The node selector to force deployment of the tenant’s pods on specific nodes.

When overriding this option, the two maps for the base and overridden selectors will be merged.

global.log.level *

string

The lowest level of logs which shall be generated. One of debug, info, warning, error, fatal. By default, this is warning.

global.mqtt.qos *

string

The quality of service with which data shall be sent to the built-in MQTT broker.

grafana.plugins.hostPath

string

Set this to a path on the Kubernetes host machine in which Grafana plugins are stored. Make sure that the contents of this path are identical on all nodes of the cluster, so that grafana behaves consistently.

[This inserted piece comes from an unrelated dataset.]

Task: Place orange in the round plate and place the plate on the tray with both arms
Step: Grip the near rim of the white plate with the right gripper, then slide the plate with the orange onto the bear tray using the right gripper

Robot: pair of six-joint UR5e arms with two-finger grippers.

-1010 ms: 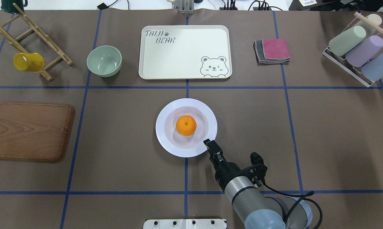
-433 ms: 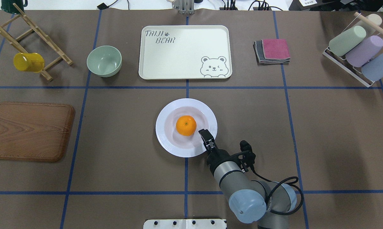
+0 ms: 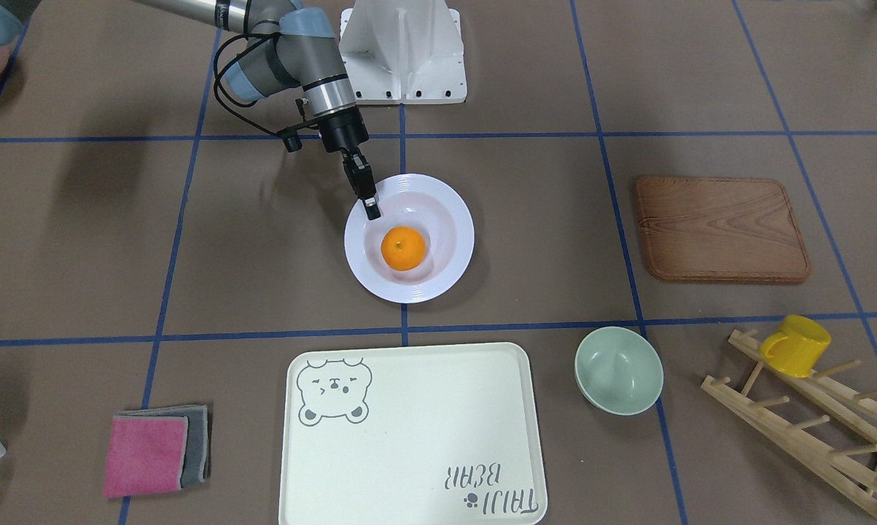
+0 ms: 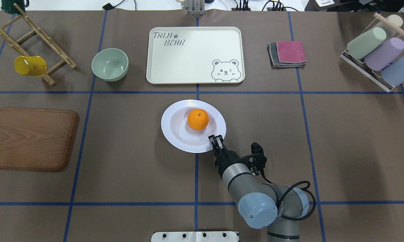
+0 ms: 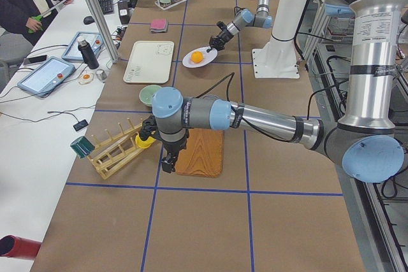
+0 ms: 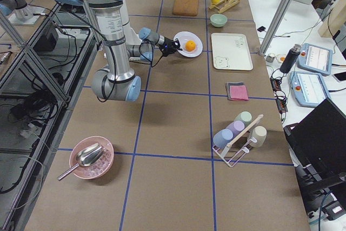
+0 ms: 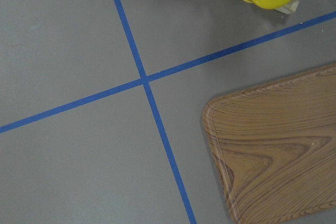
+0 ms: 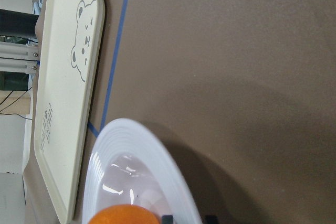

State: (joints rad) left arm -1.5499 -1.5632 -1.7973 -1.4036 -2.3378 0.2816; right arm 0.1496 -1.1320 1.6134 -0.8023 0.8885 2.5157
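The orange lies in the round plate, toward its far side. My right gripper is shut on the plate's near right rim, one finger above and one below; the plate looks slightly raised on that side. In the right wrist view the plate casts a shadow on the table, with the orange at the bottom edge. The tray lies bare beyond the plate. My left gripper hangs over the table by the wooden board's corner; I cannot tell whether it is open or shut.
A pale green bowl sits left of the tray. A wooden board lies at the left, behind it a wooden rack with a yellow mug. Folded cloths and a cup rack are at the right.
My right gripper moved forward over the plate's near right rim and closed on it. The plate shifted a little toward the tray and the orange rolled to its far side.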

For each version of grafana in use, introduce a separate subpath with the version number, e.g. if the path is /mnt/plugins and some tenants are running version 5.0.4, the plugins for this tenant should be in the path /mnt/plugins/5.0.4.

How to...

... set a logo for the index page

You require a logo in an image format supported by your browser. It is preferable to use a vector graphic (svg) over a raster image format. The logo must be supplied as a base64-encoded helm configuration option and suffix in the filename should match the real image type. Set the logo as in the example below:

global:
  logos:
    light_name: company-logo.png
    light_content: iVBORw0KGgoAAAANSUhEUgAAAAEAAAABCAYAAAAfFcSJAAAACklEQVR4nGMAAQAABQABDQottAAAAABJRU5ErkJggg==
YML

In order to convert the image to base64, you can use an online encoder such as: https://www.base64-image.de/ or search google for others. If you run a linux machine you can execute the following command

$ cat logo.png | base64 -w 0
iVBORw0KGgoAAAANSUhEUgAAAAEAAAABCAYAAAAfFcSJAAAACklEQVR4nGMAAQAABQABDQottAAAAABJRU5ErkJggg==
$
BASH

... generate a secure, random password on the command line

You can generate a secure, random password from the command line using the command line tool openssl:

$ openssl rand -base64 30
pNABkkecqQTdTrck9IzhrPgulvNY4qELUgaC3JDA
$
BASH

…change data retention policies

Retention policies cannot be set in the helm configuration, but need to be set directly in InfluxDB. For this, log into the InfluxDB with an admin user and execute the following commands:

ALTER RETENTION POLICY receptions_retention_policy ON <tenant-influxdb-name> DURATION 744h REPLICATION 1;
ALTER RETENTION POLICY thub_device_data ON <tenant-influxdb-name> DURATION 744h REPLICATION 1;
ALTER RETENTION POLICY logs_rp ON <tenant-influxdb-name> DURATION 744h REPLICATION 1;
ALTER RETENTION POLICY things ON <tenant-influxdb-name> DURATION 744h REPLICATION 1;
CODE

… create the PostgreSQL database secret

There are three ways to create a secret for the PostgreSQL database access:

Use a pre-defined secret

This is the default behavior. You create a secret of type Opaque or kubernetes.io/basic-auth with the fields hostname, port, database, username, password. Next you set the helm configuration option global.sql.secret_ref.name to the name of that secret. Now install the helm chart and all services will pick up the secret and connect to the SQL database.
This can also be used in combination with a tool such as terraform to create the secret.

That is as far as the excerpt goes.